▶ What you should do
Reproduce the entries below exactly, but only from the line containing "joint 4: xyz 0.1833" to the line containing "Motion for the", inclusive.

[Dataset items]
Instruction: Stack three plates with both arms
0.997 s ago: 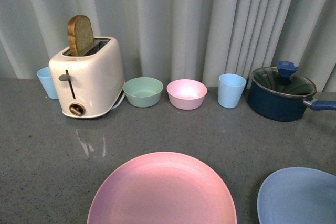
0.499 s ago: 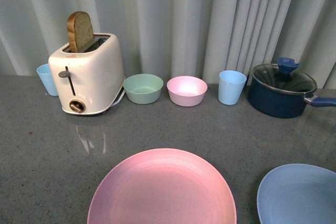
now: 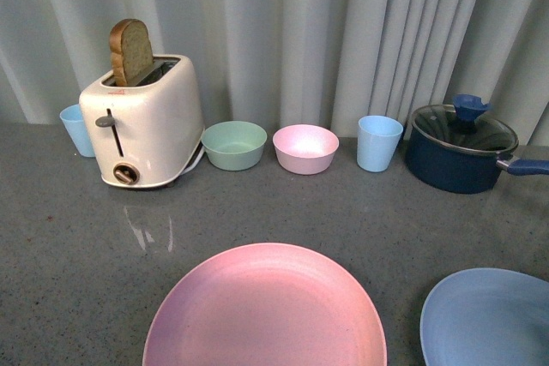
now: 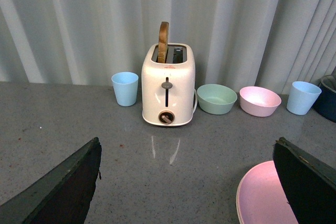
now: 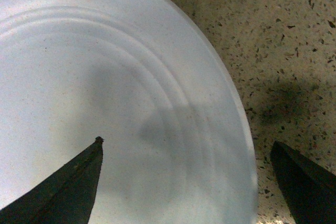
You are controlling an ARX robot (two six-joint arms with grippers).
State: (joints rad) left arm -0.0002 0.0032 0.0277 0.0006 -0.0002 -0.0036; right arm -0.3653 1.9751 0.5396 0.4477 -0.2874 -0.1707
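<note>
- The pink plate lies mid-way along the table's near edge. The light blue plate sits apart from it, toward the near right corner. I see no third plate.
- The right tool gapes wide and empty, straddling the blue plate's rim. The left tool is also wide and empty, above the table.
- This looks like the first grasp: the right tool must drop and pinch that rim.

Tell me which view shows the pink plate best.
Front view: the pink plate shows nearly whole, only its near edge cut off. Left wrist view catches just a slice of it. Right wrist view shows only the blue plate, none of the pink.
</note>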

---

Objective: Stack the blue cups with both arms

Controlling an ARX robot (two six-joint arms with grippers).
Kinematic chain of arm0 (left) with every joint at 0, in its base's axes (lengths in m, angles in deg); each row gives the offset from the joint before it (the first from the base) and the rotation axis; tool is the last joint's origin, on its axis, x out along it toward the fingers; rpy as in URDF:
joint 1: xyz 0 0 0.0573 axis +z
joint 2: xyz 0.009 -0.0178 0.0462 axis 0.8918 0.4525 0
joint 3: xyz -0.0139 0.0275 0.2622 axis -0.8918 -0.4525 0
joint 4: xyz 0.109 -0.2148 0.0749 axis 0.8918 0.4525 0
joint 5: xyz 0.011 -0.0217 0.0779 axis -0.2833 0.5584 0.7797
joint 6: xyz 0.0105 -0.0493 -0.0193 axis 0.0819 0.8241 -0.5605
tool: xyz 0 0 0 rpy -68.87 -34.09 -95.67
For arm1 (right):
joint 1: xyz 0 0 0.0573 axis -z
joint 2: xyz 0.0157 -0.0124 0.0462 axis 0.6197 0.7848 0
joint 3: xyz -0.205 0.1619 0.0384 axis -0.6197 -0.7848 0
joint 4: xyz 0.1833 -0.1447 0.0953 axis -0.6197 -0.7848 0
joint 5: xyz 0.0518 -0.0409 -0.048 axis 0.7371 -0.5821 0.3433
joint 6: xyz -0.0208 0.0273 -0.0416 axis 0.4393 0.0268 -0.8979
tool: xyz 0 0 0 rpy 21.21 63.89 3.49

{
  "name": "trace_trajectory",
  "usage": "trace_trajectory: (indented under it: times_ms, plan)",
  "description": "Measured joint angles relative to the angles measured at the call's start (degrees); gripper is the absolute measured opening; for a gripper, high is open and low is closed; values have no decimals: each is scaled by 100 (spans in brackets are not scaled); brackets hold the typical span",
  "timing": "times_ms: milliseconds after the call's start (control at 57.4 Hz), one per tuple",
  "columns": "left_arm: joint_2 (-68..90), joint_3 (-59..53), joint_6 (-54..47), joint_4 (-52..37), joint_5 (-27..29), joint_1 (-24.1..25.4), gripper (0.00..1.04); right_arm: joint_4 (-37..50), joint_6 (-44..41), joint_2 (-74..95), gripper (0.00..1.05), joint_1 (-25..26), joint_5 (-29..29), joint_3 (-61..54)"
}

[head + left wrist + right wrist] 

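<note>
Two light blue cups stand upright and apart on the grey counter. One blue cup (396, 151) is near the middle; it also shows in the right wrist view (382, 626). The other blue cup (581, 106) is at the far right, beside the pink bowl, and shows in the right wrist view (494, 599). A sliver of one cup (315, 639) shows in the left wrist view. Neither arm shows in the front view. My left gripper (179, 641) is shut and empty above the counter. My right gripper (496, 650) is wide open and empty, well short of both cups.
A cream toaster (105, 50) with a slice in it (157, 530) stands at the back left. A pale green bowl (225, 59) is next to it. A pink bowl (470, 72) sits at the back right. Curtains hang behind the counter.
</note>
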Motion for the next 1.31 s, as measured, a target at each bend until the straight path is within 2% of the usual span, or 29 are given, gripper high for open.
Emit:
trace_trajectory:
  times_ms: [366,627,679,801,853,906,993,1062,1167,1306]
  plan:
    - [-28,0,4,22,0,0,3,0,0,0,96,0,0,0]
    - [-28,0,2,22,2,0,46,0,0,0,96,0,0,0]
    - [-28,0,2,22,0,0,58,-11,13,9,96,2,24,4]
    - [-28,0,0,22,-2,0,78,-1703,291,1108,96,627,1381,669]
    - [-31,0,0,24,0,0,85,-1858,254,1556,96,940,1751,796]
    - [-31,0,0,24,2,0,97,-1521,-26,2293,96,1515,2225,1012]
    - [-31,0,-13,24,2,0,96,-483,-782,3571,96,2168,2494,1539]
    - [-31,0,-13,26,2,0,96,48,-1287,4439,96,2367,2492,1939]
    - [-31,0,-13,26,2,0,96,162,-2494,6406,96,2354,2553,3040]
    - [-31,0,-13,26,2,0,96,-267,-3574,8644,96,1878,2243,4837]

▶ Answer area
joint 4: xyz 0.1833 -0.1447 0.0953 axis -0.6197 -0.7848 0
joint 5: xyz 0.0518 -0.0409 -0.048 axis 0.7371 -0.5821 0.3433
joint 6: xyz -0.0208 0.0273 -0.0416 axis 0.4393 0.0268 -0.8979
tool: xyz 0 0 0 rpy 21.21 63.89 3.49

{
  "name": "trace_trajectory",
  "usage": "trace_trajectory: (indented under it: times_ms, plan)",
  "description": "Measured joint angles relative to the angles measured at the call's start (degrees); gripper is the absolute measured opening; for a gripper, high is open and low is closed; values have no decimals: each is scaled by 100 (spans in brackets are not scaled); brackets hold the typical span",
  "timing": "times_ms: milliseconds after the call's start (control at 57.4 Hz), one per tuple",
  "columns": "left_arm: joint_2 (-68..90), joint_3 (-59..53), joint_6 (-54..47), joint_4 (-52..37), joint_5 (-27..29), joint_1 (-24.1..25.4), gripper (0.00..1.04); right_arm: joint_4 (-37..50), joint_6 (-44..41), joint_2 (-74..95), gripper (0.00..1.05), joint_1 (-25..26), joint_5 (-29..29), joint_3 (-61..54)"
}

[head + left wrist + right wrist] 

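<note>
Two light blue cups stand upright and apart on the grey counter. One blue cup (396, 151) is near the middle; it also shows in the right wrist view (382, 626). The other blue cup (581, 106) is at the far right, beside the pink bowl, and shows in the right wrist view (494, 599). A sliver of one cup (315, 639) shows in the left wrist view. Neither arm shows in the front view. My left gripper (179, 641) is shut and empty above the counter. My right gripper (496, 650) is wide open and empty, well short of both cups.
A cream toaster (105, 50) with a slice in it (157, 530) stands at the back left. A pale green bowl (225, 59) is next to it. A pink bowl (470, 72) sits at the back right. Curtains hang behind the counter.
</note>
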Motion for the next 1.31 s, as measured, a target at each bend until the straight path is within 2% of the usual span, or 29 are given, gripper high for open.

The output requires no further additions.